Employers are increasing their adoption of technology involving coding skills, which are the baseline competency for professionals to identify and measure problems and make data-driven decisions, given the growing emphasis on the digitalisation of business processes to enhance workflow efficacy.
In Singapore, the NTUC LearningHub found that more than half (53%) of the employers cited the increasing number of tech-lite jobs that require basic coding skills, and 73% are looking to fill tech-lite roles in the next two years.
NTUC LearningHub surveyed 200 business leaders across various industries in Singapore, and interviewed industry practitioners and experts.
Findings show that (84%) of employers agree that there is an increasing need for employees across various roles to acquire basic coding skills.
More than a quarter (28%) of them shared that a large proportion of roles within their organisation requires some extent of coding knowledge.
Although 51% of the business leaders believe that a traditional education qualification is important when considering candidates with coding skills, close to two-thirds of them are open to hiring candidates who may not have the relevant education (67%) or the relevant job experience (65%) but have undergone skills training and attained certification in coding.
In addition, employers are also on a lookout for talents with critical core skills such as problem solving (69%), communication (58%) and digital fluency (52%) as they are complementary to the technical skills of an effective coder.

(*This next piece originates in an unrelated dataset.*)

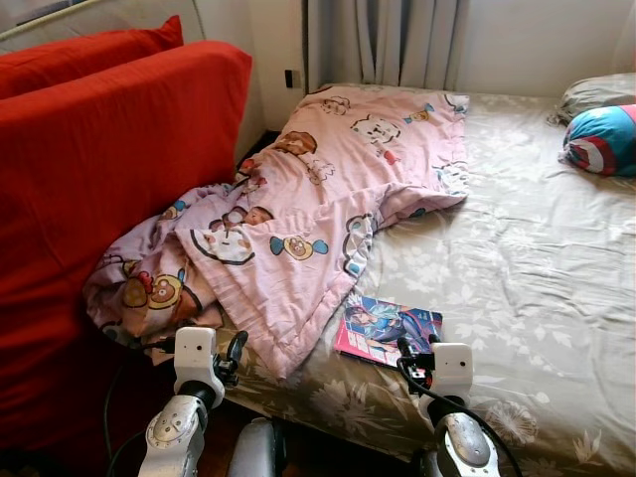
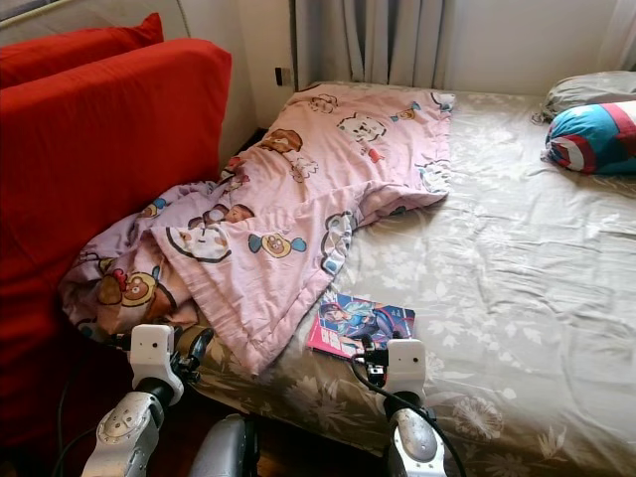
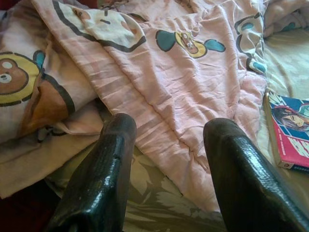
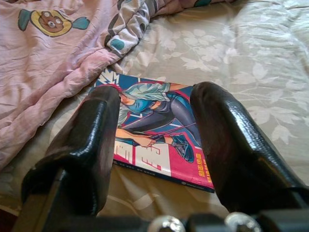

Anthony Chew, NTUC LearningHub’s director of Infocomm Technology, said tech-lite coding skills can be picked up by beginners with keen interest in technology and can be applied horizontally across different domains and industries.
For example, marketing professionals can acquire basic coding skills to automate rudimentary marketing processes using robotic process automation.
“Our insights indicate that there is a strong demand for tech-lite roles, and while digitally savvy candidates may be qualified for such roles, candidates who possess industry-recognised coding certifications have an added advantage and will be in a better position to advance their careers,” said Chew.
“Therefore, now is the right time for workers who want to enhance their employability to seize the opportunity by acquiring basic coding skills,” he added. “Meanwhile, employers should consider sending their current workforce for training in coding as an investment.”